### Aim of the exercise
Some entries follow. Reproduce exactly the lines starting at the one with "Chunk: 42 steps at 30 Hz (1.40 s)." and stopping after the one with "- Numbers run".

### Items from a dataset

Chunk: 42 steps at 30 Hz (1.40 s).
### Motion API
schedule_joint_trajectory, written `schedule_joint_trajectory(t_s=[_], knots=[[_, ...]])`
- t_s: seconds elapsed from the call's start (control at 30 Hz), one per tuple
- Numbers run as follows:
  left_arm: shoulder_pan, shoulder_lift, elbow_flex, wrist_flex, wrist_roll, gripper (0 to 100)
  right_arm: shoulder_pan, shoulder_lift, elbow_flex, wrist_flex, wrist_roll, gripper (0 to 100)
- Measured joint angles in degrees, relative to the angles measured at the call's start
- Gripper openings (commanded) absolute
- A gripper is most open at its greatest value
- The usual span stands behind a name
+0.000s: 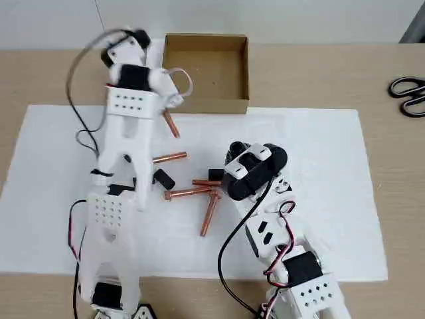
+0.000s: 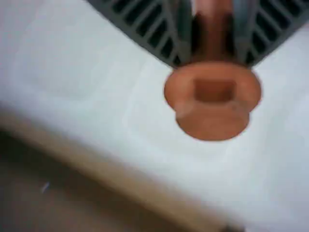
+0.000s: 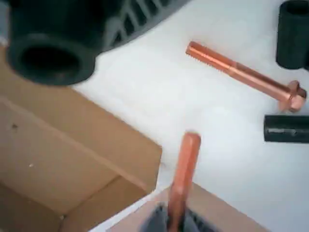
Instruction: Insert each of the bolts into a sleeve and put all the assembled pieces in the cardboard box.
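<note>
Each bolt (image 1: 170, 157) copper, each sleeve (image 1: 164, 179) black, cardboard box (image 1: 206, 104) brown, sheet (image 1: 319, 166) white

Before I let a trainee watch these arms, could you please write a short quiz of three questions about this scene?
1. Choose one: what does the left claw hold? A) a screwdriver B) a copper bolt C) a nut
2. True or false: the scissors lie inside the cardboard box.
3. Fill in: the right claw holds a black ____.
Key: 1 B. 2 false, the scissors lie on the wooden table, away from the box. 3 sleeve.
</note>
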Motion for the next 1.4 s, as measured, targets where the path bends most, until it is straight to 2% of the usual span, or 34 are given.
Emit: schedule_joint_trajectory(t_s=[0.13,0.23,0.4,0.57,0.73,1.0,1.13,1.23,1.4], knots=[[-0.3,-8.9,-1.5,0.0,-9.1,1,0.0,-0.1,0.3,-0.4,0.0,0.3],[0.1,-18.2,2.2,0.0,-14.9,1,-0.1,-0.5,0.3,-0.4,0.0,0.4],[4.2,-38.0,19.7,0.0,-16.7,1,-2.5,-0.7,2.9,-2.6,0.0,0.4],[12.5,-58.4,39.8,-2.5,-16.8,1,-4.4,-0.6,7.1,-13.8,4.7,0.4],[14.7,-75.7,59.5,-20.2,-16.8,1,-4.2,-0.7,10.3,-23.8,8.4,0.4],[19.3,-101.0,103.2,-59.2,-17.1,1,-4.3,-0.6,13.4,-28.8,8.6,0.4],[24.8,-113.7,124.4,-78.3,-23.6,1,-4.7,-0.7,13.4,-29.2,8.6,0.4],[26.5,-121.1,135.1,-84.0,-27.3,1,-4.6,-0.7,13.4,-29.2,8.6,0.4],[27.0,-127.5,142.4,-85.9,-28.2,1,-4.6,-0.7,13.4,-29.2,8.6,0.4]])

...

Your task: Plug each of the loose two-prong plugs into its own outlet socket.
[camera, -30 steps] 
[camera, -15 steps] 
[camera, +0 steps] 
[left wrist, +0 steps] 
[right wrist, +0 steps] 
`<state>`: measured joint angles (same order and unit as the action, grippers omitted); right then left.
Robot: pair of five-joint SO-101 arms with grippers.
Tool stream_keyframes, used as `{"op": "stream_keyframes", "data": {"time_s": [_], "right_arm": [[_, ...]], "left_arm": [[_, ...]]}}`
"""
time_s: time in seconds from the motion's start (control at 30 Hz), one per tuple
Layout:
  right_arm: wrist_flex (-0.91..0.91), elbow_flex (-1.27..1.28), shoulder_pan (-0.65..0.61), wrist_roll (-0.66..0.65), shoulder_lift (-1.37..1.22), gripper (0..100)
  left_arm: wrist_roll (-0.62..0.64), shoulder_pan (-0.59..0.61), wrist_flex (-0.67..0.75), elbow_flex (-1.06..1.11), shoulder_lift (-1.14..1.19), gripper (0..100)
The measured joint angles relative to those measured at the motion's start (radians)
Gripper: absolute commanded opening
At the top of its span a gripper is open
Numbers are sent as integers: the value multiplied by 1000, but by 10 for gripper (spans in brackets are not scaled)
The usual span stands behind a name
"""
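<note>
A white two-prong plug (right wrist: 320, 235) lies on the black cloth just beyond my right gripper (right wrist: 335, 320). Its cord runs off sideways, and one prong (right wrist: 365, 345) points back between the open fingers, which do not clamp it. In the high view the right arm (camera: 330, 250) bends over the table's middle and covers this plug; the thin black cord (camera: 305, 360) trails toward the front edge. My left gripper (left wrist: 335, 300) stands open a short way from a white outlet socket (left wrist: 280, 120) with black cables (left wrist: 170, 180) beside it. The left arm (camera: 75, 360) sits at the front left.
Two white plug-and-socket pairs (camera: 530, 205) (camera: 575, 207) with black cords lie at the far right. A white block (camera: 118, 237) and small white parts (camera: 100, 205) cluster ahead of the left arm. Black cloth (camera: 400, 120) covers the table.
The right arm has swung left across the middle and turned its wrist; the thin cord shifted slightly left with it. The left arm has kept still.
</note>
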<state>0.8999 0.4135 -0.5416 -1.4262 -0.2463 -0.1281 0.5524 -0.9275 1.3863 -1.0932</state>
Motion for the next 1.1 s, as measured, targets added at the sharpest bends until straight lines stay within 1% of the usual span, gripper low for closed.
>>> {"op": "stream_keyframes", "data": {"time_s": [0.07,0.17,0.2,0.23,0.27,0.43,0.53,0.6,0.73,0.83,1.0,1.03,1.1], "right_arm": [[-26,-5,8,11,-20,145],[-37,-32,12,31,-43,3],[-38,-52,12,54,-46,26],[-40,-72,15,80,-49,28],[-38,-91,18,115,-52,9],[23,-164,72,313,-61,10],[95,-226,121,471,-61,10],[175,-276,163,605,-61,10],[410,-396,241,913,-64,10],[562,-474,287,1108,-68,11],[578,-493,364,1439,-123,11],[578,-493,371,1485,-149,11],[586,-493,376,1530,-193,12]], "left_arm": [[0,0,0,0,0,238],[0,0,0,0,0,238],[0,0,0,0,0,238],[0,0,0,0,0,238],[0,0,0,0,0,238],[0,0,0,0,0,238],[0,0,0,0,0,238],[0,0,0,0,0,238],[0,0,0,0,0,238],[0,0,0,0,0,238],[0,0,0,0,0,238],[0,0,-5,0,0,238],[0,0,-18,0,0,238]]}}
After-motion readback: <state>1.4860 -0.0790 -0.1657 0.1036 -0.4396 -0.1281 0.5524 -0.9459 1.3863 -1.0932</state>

### Reply to the exercise
Chunk: 42 steps at 30 Hz (1.40 s).
### Motion API
schedule_joint_trajectory, written `schedule_joint_trajectory(t_s=[_], knots=[[_, ...]])`
- t_s: seconds elapsed from the call's start (control at 30 Hz), one per tuple
- Numbers run as follows:

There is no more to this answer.